Wednesday 13 November 2019

The Empty Road

by Aqsa Mustafa

Xocolatl (Aztec Chocolate)


The horse came back alone. 

In the swirling snow I saw its dark shape materialize through the trees, a sad figure with its head bent and feet dragging, and when I searched for the one that should’ve been clinging to its reins, it was only to watch said reins tangle, empty, with the horse’s legs. 

He didn’t return. 

I rushed forward, pulled the shaking animal inside, and shut the door. Letting its frozen snout settle against my neck, I stood still, head to his forehead, almost as if trying to pull from the freezing animal the story of what’d happened to the man I waited for. But there was no reply, and I left, disappointed. 

The next night, I was at the door again, looking out, hoping against hope. The air was crisp, clear, sharp like a knife, clear of white sugar. In the resultant dark canvass, I squinted my eye for a glimpse of something darker, the shape of someone coming home from a trip that took too long, a wrong turn in the road finally made right. But the night remained of one depth, and he didn’t not return.
Grass now poked its face through breaks in the worn cobbles. Sometimes I heard birds in the trees overhead, hushed, isolated voices raising furtive tunes, as if fearing the sky would hear and disapprove. 

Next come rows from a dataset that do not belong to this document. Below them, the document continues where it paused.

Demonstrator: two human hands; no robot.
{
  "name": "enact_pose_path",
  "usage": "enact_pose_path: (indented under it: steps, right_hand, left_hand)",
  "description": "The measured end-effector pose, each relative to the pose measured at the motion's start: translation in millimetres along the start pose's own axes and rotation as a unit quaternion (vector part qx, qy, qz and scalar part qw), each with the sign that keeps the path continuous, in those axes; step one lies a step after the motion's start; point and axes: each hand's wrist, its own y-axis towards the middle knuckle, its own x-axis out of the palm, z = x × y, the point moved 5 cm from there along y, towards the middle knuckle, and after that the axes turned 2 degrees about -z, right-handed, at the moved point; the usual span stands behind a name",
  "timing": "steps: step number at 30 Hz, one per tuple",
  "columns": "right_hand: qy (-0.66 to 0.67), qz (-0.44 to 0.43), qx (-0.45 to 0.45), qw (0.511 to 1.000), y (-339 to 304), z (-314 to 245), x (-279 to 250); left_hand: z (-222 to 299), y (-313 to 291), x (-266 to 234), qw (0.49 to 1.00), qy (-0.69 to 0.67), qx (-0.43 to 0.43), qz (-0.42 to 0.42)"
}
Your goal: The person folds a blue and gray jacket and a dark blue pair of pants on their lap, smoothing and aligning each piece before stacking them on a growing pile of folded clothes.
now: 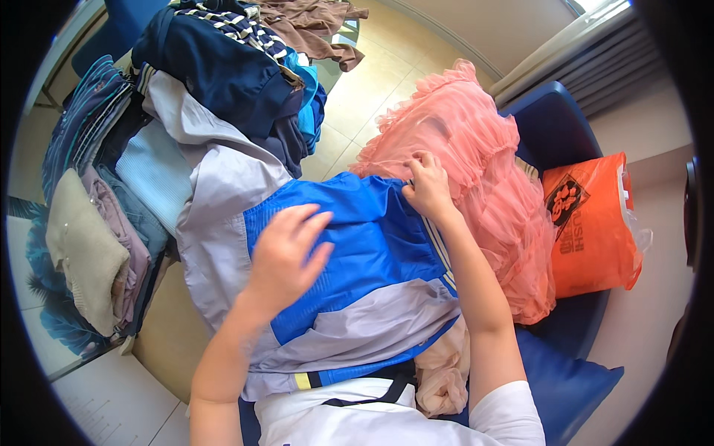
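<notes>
A blue and pale grey jacket [349, 238] lies spread across my lap, with striped ribbing along its right edge. Just over its blue panel is my left hand [288, 256], fingers apart, holding nothing; whether it touches the cloth I cannot tell. At the jacket's far right edge my right hand [429, 182] pinches the striped hem. One grey sleeve [216, 141] stretches away to the far left over other clothes. Next to my right hand is a heap of ruffled pink tulle [476, 149], seemingly a skirt or dress.
Folded clothes, with a beige knit [89, 245] in front, are stacked at the left. Dark blue garments [216, 70] pile up at the far left, near a brown garment [305, 26]. An orange bag [591, 223] rests on a blue chair [547, 111] at the right. A blue cushion [565, 383] lies nearer.
</notes>
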Motion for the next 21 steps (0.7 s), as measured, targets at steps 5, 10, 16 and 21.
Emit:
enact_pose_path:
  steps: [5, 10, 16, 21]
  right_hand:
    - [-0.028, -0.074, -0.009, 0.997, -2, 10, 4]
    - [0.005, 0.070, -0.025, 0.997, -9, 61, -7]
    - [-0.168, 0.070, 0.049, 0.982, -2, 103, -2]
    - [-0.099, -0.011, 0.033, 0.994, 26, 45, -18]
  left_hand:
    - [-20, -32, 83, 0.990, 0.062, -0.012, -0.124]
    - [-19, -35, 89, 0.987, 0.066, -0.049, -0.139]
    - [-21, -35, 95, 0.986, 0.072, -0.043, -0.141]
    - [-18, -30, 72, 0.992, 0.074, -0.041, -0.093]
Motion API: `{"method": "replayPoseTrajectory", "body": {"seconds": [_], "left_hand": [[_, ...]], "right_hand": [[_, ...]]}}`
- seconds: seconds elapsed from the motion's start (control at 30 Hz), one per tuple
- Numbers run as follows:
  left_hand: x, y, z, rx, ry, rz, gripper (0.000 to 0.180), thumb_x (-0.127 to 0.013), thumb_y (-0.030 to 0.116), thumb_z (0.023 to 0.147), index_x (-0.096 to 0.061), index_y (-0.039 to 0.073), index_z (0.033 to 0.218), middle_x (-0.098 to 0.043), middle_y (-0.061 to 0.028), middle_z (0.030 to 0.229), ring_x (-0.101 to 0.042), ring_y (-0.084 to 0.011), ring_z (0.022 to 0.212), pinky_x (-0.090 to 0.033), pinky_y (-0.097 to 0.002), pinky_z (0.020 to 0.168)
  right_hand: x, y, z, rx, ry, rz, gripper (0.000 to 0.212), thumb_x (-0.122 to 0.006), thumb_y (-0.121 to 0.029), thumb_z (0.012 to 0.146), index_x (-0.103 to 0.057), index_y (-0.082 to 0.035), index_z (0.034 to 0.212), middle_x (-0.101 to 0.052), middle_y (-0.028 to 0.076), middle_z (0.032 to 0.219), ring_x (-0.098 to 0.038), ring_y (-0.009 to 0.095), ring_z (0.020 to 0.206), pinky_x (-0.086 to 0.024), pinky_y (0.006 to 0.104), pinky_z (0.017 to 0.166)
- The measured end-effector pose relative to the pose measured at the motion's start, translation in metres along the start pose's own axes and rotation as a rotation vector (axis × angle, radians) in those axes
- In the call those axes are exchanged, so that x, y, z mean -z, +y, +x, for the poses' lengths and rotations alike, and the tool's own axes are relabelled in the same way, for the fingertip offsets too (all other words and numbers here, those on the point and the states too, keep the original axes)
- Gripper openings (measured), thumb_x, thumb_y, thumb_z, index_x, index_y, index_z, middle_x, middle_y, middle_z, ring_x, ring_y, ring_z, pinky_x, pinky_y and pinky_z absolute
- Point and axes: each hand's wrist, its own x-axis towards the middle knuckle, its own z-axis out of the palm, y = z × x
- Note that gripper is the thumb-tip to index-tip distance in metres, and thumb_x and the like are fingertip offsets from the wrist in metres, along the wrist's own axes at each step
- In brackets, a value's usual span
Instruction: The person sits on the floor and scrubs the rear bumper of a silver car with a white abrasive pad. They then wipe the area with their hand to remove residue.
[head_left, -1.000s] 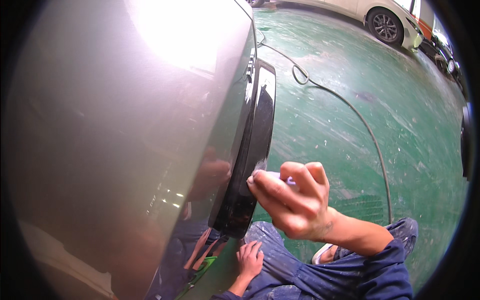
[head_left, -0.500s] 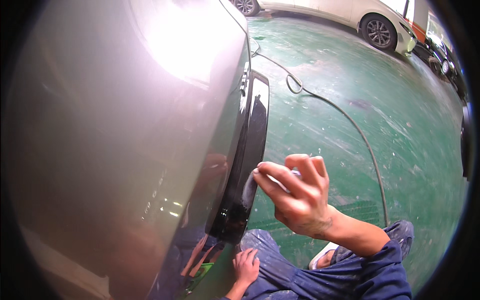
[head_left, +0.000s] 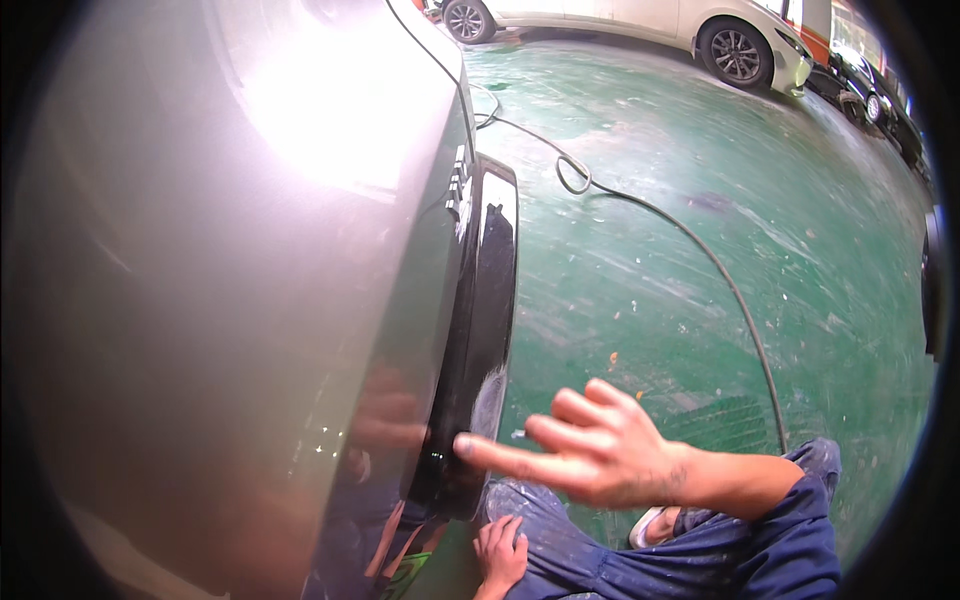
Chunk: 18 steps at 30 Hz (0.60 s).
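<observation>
My right hand (head_left: 605, 450) reaches in from the right with its index finger stretched out. The fingertip is on or right beside the glossy black bumper trim (head_left: 490, 290) of the grey car (head_left: 250, 330). Its other fingers are curled, and a small pale edge (head_left: 518, 434) peeks out by them; what it is I cannot make out. Just above the fingertip, the trim carries a dull, whitish scuffed patch (head_left: 488, 400). My left hand (head_left: 500, 550) rests on my blue-trousered thigh beside the car, fingers loosely apart and holding nothing.
A dark hose (head_left: 735, 285) with a small loop runs across the worn green floor (head_left: 620, 290). At the back stands a white car (head_left: 620, 15); a dark car (head_left: 865, 80) is at the far right. My shoe (head_left: 650, 525) shows at lower right.
My right hand has moved down and left along the trim, from a pinch at the scuffed patch to a stretched index finger below it. My left hand stays on the thigh. The view has shifted slightly.
</observation>
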Motion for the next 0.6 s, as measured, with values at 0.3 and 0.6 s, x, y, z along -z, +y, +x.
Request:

But the cold was loosening its hold and the world getting bolder. Leaves shone green again, a spark of life and vibrant color, and I watched the flowers bloom in wild bushes, thinks of dreams fulfilled in spring. 

Yet he wouldn’t return. 

Rains lashed the ground and collected in falsely deep pools. Pitter-patter went the rain drops on the fast-shut windows. Rivulets ran down the inner wall and onto the tips of my shoes. 

I stand with my face pressed to the cold glass, looking at a world drowning from inside a glass globe, unheeding of the wetness now spreading under my feet, and watched for a sodden figure to emerge from the trees. No puddle splashes, no dripping branches shake. 

He doesn’t return. 

The chickens are agitated; they smell the snow in the air yet to come. I cluck to them with my hands of my hips, fancying that they understood, my only companions of conversation that they were. I push hair off my forehead and look toward that path in the woods, that path that my eyes sought of their own accord. A wishful reverie lay on its beaten dirt, I the dreamer. 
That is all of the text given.